La ville de Beuvry, dans le Pas-de-Calais, possédait, dit-on, en des temps très anciens, un château. Mais s'il se dressait tout près de la cité, il restait une énigme pour ses habitants. Protéger par ses hautes murailles et ses larges douves, il avait tout d'une forteresse. Son pont-levis était presque toujours relevé et, les rares fois où il s'abaissait, il était gardé par des soldats parlant une langue inconnue.
Personne n'y était jamais entré et aucun de ses occupants n'en était sorti. Pourtant, ils étaient nombreux à l'intérieur : on entendait tout au long de l'année leurs éclats de voix.
Pour tous, il était certain que le châtelain était le diable lui-même, d'autant que, chaque veillée de Noël, les bruits qui s'échappaient du château se faisaient plus inquiétants encore. On entendait jusqu'à l'aube des cris et des pleurs désespérés, mêlés à des rires frénétiques. Quelle orgie, quelle fête sauvage et démoniaque s'y déroulait alors ? Nul ne le savait.

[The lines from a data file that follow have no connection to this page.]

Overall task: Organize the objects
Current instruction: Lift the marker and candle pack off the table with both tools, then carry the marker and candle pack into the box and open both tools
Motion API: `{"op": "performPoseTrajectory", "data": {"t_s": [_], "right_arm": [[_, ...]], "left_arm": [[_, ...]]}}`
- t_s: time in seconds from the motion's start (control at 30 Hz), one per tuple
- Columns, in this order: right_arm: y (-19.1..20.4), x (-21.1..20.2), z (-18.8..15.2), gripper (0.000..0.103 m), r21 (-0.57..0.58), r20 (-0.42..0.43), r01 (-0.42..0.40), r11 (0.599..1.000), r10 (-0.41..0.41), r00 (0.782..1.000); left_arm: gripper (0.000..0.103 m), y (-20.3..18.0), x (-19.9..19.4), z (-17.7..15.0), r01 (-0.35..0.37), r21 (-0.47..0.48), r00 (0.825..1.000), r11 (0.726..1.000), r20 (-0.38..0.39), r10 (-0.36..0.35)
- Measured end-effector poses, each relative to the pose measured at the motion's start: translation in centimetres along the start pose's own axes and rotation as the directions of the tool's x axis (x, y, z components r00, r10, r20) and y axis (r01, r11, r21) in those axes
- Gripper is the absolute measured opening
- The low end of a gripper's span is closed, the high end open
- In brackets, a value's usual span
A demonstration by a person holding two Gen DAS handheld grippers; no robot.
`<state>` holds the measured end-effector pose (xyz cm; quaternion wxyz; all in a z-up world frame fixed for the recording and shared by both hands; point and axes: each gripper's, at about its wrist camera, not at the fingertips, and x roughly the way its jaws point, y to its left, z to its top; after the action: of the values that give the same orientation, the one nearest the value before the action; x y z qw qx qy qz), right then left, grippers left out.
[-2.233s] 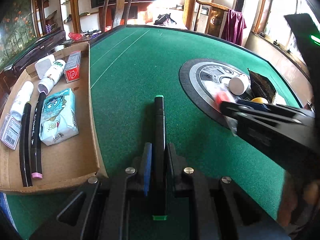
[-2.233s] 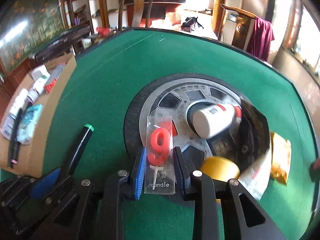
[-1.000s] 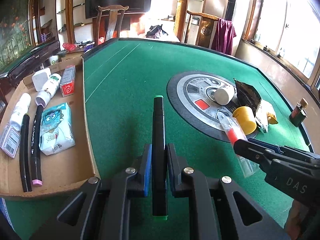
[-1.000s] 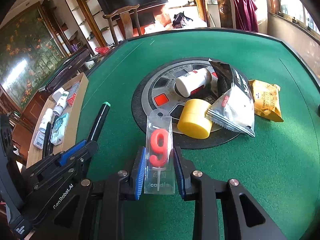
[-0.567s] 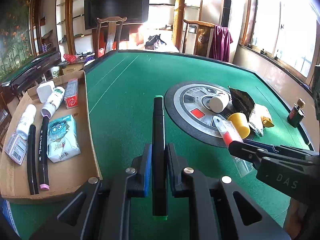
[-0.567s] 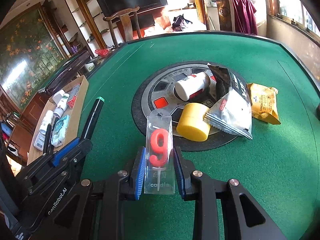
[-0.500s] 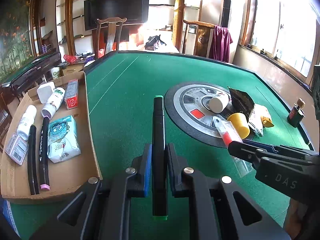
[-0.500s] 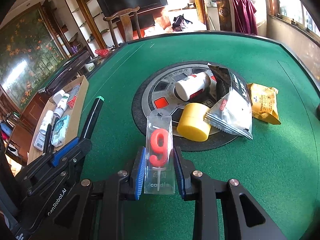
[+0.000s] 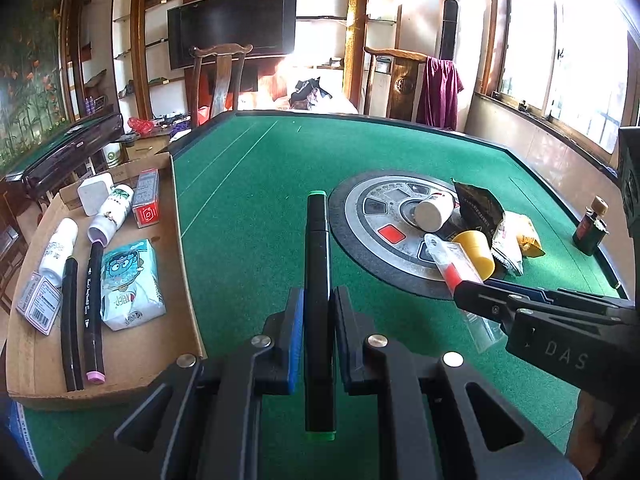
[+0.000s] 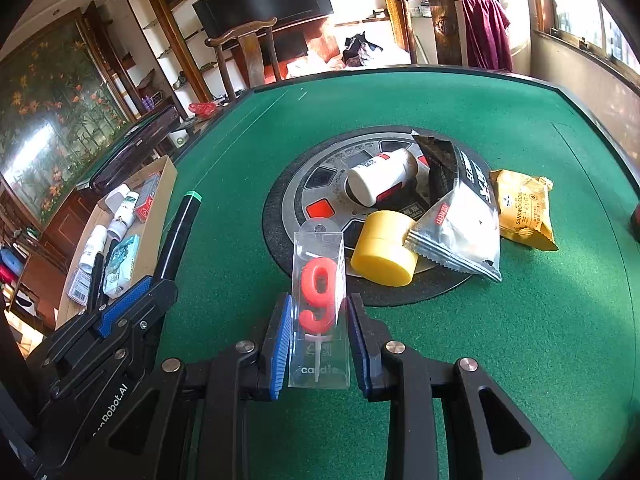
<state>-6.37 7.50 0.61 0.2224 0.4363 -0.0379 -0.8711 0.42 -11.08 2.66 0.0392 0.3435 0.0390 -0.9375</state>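
Observation:
My left gripper [image 9: 317,308] is shut on a black marker with green ends [image 9: 318,264], held above the green table, pointing forward. It also shows at the left of the right wrist view [image 10: 178,232]. My right gripper [image 10: 318,320] is shut on a clear packet with a red "9" candle [image 10: 318,300], held above the felt in front of the round centre panel [image 10: 316,184]. The candle packet shows in the left wrist view [image 9: 452,264] too. A cardboard tray [image 9: 132,344] lies at the left.
The tray holds two black markers [image 9: 92,304], a tissue pack [image 9: 128,284], white bottles [image 9: 58,252] and a red box [image 9: 146,200]. On the panel lie a white bottle [image 10: 380,182], a yellow cap [image 10: 384,254] and snack packets [image 10: 464,216]. A small dark bottle [image 9: 592,226] stands at the right edge.
Both grippers have risen and drawn back from the centre panel, each keeping its object. In the last half second almost nothing moved.

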Motion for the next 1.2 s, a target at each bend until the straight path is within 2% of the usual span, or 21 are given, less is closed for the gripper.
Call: {"op": "performPoseTrajectory", "data": {"t_s": [0.27,0.37,0.57,0.7,0.83,1.0,1.2], "right_arm": [[0.2,-0.3,0.1,0.029,-0.006,0.015,-0.003,1.000,0.003,1.000],[0.3,-0.4,0.2,0.029,-0.007,0.023,-0.003,1.000,0.003,1.000],[0.9,-0.9,0.4,0.029,0.008,0.037,-0.012,1.000,0.012,0.999],[2.3,-1.4,0.7,0.029,0.002,0.047,-0.023,1.000,0.023,0.999],[5.2,-1.3,1.0,0.030,-0.014,0.048,-0.052,0.999,0.053,0.997],[11.1,-0.8,1.5,0.030,-0.109,0.045,-0.092,0.990,0.097,0.994],[16.9,0.9,2.0,0.030,-0.195,0.018,-0.136,0.971,0.142,0.990]], "left_arm": [[0.014,0.0,-0.6,0.1,0.008,-0.007,1.000,1.000,0.023,-0.008],[0.014,0.6,-0.9,0.3,0.024,-0.038,1.000,0.999,0.021,-0.023],[0.014,2.8,-2.7,0.9,0.061,-0.116,0.997,0.991,0.053,-0.055],[0.014,5.1,-4.1,1.2,0.054,-0.150,0.996,0.987,0.083,-0.042],[0.014,9.2,-5.3,1.3,0.038,-0.227,0.995,0.973,0.102,-0.015],[0.014,14.2,-6.2,1.2,-0.012,-0.321,0.992,0.947,0.118,0.052],[0.014,18.7,-6.0,0.6,-0.067,-0.399,0.989,0.915,0.097,0.115]]}}
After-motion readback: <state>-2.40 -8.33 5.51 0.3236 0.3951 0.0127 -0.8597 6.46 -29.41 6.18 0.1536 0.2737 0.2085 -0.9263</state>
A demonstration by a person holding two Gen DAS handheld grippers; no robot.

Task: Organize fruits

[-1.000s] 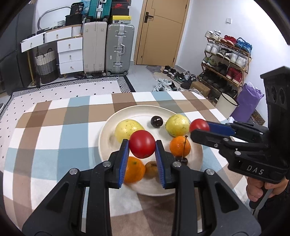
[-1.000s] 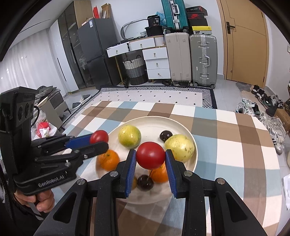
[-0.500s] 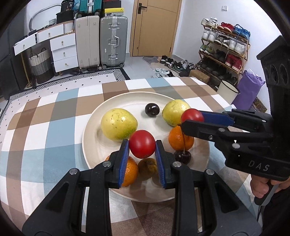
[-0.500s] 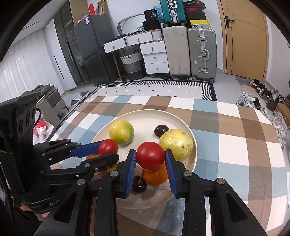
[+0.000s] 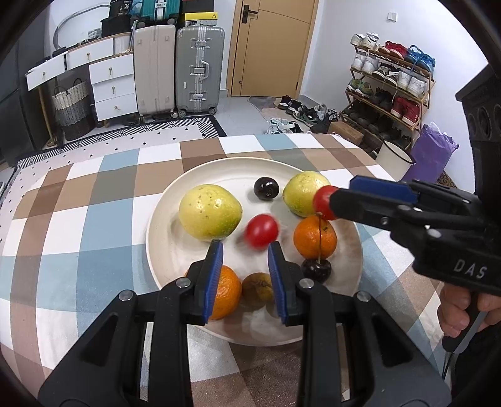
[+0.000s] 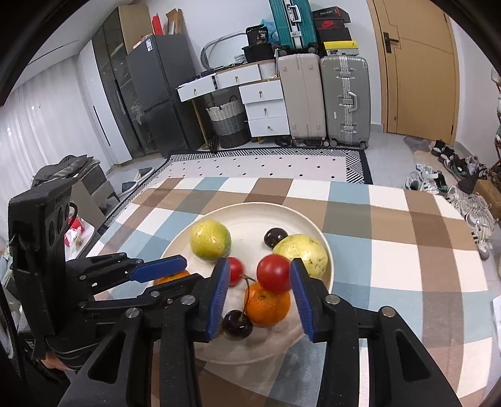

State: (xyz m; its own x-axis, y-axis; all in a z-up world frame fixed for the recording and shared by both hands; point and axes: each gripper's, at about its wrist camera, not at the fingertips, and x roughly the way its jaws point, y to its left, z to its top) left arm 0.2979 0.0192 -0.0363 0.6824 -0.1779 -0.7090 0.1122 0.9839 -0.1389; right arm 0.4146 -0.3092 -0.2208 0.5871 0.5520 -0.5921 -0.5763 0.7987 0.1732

Un Noël, pourtant, les cris et les rires furent plus perçants et plus éclatants que les autres fois et, au matin, lorsque les habitants se rendirent en tremblant en direction du château, ils constatèrent, à leur stupéfaction, qu'il avait disparu. Il n'y avait plus à sa place qu'une modeste fontaine, dans laquelle il semblait s'être englouti, avec tous ses occupants. Ils l'appelèrent la "Fontaine hideuse" et se fut la fin de leur cauchemar. Le plus étonnant est que la légende a traversé les siècles et qu'aujourd'hui encore, il existe à Beuvry une rue de la Fontaine-Hideuse.